YOUR TASK: Report how many lines in the data below hold the string "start". Nothing else should appear in the answer.
****************
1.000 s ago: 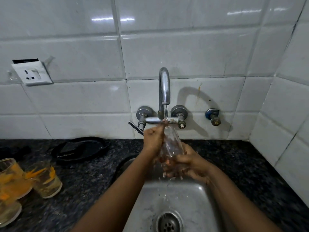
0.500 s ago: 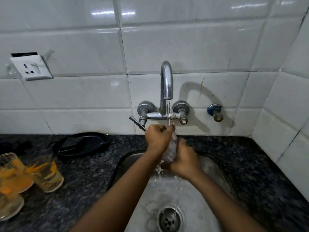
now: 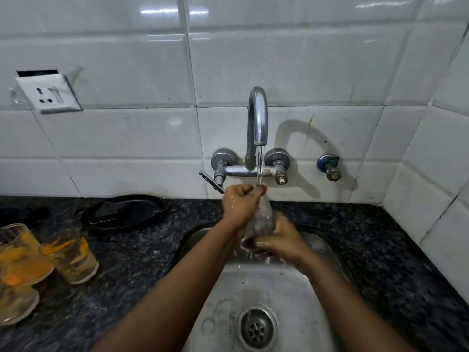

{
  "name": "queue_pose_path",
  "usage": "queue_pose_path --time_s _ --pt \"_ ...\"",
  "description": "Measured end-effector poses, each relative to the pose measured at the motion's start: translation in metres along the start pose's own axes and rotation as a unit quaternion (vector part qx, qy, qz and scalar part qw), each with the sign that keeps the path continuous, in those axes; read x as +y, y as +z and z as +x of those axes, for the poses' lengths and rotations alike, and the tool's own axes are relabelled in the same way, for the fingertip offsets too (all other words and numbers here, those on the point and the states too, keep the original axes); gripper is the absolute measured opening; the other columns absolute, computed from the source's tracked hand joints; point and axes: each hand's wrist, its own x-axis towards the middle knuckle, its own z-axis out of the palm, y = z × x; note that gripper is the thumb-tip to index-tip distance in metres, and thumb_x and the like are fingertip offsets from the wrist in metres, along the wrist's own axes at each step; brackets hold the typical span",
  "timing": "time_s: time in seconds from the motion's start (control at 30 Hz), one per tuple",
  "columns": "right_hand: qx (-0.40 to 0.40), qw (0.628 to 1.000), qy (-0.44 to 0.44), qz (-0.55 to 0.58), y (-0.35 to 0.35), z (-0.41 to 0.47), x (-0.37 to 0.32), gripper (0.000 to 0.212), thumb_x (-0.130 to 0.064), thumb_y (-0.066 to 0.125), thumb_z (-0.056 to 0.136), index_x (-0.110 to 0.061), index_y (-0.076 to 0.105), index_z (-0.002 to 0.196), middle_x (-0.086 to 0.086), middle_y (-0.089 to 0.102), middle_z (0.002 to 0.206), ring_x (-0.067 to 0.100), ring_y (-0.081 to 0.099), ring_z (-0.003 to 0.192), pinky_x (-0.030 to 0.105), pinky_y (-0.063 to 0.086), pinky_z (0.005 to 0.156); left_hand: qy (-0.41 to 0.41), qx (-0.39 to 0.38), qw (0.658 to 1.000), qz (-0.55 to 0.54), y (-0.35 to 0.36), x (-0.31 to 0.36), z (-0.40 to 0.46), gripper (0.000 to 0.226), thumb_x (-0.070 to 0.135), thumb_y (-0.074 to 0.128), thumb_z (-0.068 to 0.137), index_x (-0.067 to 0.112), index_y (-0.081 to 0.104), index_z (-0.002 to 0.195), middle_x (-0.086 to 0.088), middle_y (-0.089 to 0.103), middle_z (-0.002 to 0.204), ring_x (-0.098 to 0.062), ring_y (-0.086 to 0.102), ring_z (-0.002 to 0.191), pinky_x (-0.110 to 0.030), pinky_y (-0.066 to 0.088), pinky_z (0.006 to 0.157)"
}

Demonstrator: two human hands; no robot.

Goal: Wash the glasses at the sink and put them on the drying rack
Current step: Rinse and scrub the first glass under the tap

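Over the steel sink (image 3: 299,283), a clear glass (image 3: 261,219) is held tilted under the running tap (image 3: 257,118). The right hand (image 3: 279,240) wraps around its lower end, and the left hand (image 3: 239,203) curls over its top where the water lands. Three orange-patterned glasses (image 3: 73,257) stand on the dark worktop (image 3: 142,252) to the left.

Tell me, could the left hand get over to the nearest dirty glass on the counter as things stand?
Probably yes, once it lets go: the left hand grips the glass under the tap, and the dirty glass stands unobstructed on its side.
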Motion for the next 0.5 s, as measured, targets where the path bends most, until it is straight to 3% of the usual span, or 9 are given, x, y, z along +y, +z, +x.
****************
WRITTEN RESPONSE: 2